◆ TO DO
From the data below, return all lines holding the string "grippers".
** Opening RECORDED DATA block **
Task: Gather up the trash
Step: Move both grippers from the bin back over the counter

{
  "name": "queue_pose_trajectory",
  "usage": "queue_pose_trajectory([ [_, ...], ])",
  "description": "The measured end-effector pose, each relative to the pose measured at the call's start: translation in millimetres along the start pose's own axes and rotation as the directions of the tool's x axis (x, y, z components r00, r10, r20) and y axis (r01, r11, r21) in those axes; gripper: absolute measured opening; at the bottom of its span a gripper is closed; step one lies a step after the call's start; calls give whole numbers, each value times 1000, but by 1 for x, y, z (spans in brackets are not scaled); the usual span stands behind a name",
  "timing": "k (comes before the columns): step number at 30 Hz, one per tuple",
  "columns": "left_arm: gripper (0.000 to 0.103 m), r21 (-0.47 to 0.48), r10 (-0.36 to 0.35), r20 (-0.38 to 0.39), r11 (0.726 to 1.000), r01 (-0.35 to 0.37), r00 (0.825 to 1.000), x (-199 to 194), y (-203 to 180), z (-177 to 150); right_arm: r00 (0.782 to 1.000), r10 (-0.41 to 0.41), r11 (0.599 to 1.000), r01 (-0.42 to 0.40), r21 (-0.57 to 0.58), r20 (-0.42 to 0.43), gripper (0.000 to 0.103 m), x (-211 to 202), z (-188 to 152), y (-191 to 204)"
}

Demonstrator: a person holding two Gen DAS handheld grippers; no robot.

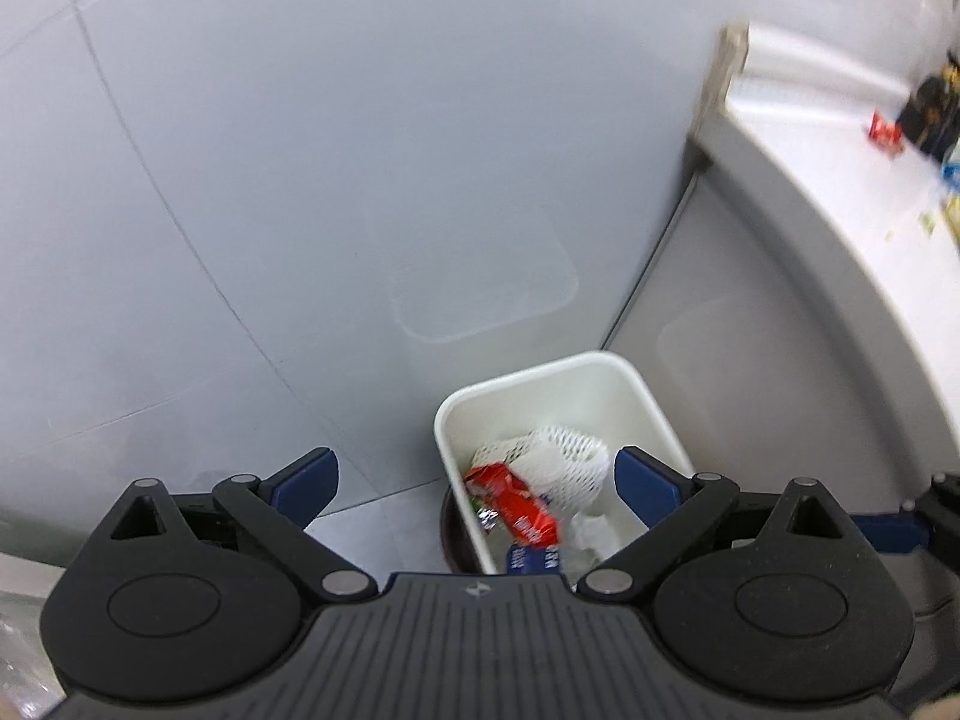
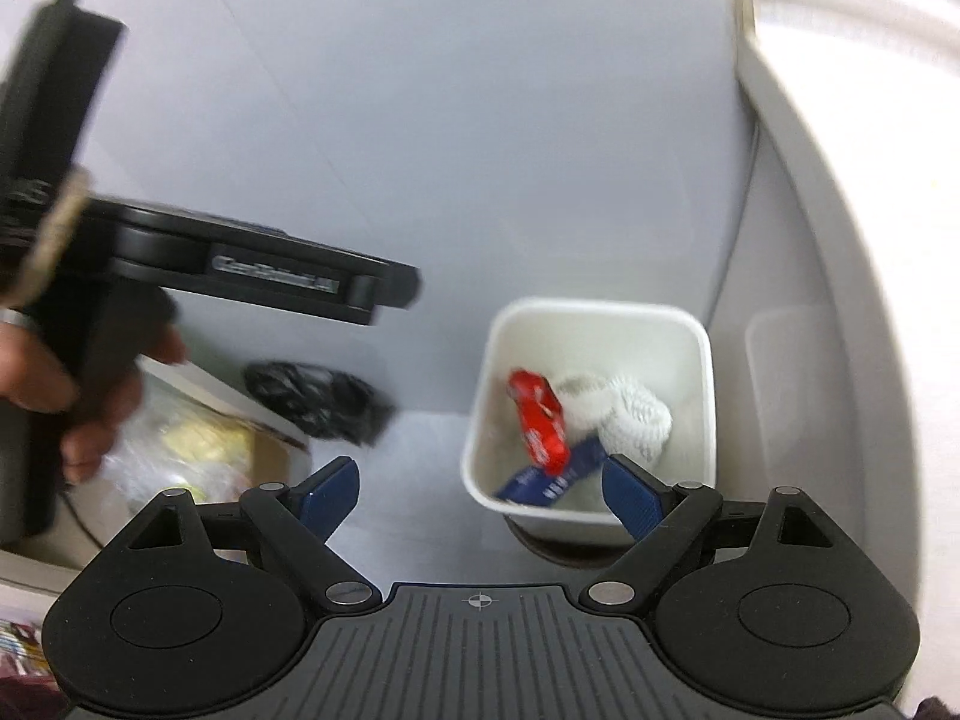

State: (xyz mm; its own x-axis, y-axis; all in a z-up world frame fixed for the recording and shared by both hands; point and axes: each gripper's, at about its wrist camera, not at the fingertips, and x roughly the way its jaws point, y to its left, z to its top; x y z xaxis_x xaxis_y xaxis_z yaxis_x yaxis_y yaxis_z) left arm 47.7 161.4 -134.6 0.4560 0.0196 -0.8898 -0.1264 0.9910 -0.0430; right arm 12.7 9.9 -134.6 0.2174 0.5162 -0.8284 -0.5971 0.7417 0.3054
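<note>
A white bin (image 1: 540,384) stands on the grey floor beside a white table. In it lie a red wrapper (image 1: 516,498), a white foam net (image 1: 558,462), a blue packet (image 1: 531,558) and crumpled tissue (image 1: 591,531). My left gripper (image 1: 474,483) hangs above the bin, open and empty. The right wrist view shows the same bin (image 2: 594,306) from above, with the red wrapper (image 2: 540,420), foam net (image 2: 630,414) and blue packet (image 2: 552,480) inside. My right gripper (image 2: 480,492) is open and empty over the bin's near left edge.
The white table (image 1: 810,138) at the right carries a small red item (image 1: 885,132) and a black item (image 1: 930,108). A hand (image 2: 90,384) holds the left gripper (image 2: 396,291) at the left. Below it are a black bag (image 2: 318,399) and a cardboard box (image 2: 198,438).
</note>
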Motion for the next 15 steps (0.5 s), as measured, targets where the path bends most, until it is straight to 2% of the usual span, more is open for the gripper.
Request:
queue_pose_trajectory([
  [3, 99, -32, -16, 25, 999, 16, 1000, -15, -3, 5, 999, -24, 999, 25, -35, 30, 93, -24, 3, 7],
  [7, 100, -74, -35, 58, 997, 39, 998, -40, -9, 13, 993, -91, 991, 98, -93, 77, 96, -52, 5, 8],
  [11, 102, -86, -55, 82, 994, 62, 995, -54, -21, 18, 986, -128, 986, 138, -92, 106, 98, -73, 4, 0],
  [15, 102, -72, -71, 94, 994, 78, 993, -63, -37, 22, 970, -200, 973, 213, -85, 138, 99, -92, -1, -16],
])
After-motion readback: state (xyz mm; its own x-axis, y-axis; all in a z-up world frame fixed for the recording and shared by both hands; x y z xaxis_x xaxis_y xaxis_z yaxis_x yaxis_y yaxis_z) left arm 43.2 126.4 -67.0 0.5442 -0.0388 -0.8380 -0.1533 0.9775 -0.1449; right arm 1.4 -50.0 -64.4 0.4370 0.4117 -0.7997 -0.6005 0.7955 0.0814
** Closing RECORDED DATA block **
◆ WRITTEN REPLY
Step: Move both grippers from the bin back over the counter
Demonstrator: a person holding two Gen DAS handheld grippers; no robot.

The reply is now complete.